What if You’re Not Really Self-Employed
Some employers mistakenly classify their employees as self-employed contractors. This has the advantage (to the employer) of not having to incur the administrative and financial costs of payroll withholding. But this can have a huge tax impact on the worker, who now has to pay twice the Social Security and Medicare taxes they ordinarily would pay. Workers who think they may have been wrongly classified as an independent contractor can contact the IRS to request that the agency look into the matter. To facilitate this IRS investigation, the worker should use Form SS-8 , requesting that the IRS make a determination of whether the worker is self-employed or an employee.
Retirement Plans for Self-Employed People
Are you self-employed? Did you know you have many of the same options to save for retirement on a tax-deferred basis as employees participating in company plans? Below are some options that you have to choose.
Types of Retirement Plans
Individual Retirement Arrangements (IRAs)
Roth IRAs
SIMPLE IRA Plans (Savings Incentive Match Plans for Employees)
SEP Plans (Simplified Employee Pension)
SARSEP Plans (Salary Reduction Simplified Employee Pension)
Payroll Deduction IRAs
Profit-Sharing Plans
Defined Benefit Plans
Money Purchase Plans
Employee Stock Ownership Plans (ESOPs)
401(k) Plan
- Make salary deferrals up to $17,500 in 2014 and $18,000 in 2015 (plus an additional $5,500 in 2014 and $6,000 in 2015 if you’re 50 or older) either on a pre-tax basis or as designated Roth contributions.
- Contribute up to an additional 25% of your net earnings from self-employment for total contributions of $52,000 for 2014 ($53,000 for 2015), including salary deferrals.
- Tailor your plan to allow access to your account balance through loans and hardship distributions.
State Income Tax
- State income tax rates apply to net self-employment income. Some states have a flat tax rate, other states have progressive or graduated tax rates, and still other states have no income tax at all.
City and Local Taxes
- Cities and localities throughout the nation impose their own income taxes. New York City is perhaps the most famous example of a city income tax. Some local taxes are imposed at the city level; other taxes are imposed at the county level, while other taxes are set by school district.

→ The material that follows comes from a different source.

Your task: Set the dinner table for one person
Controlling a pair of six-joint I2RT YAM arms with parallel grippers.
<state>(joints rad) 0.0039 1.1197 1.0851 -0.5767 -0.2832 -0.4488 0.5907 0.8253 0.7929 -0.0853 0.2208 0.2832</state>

More about city and local taxes .
- New York: Yonkers and New York City both have individual income taxes. New York City’s income tax rates range from 2.907% to 3.648%. Yonker’s income tax rate is equal to 10% of your net (after credits) state income tax.
Various Local Business Taxes
- City and county governments may impose business taxes on self-employed persons, such as city business license or city payroll taxes. New York City, for example, imposes an Unincorporated Business Tax on self-employed persons.
Who Has to Pay New York City Income Tax?
Every income-earning individual, estate and trust residing in New York City must pay New York City personal income tax. Taxpayers who have lived in NYC for only part of the year calculate their tax based on the days lived in NYC.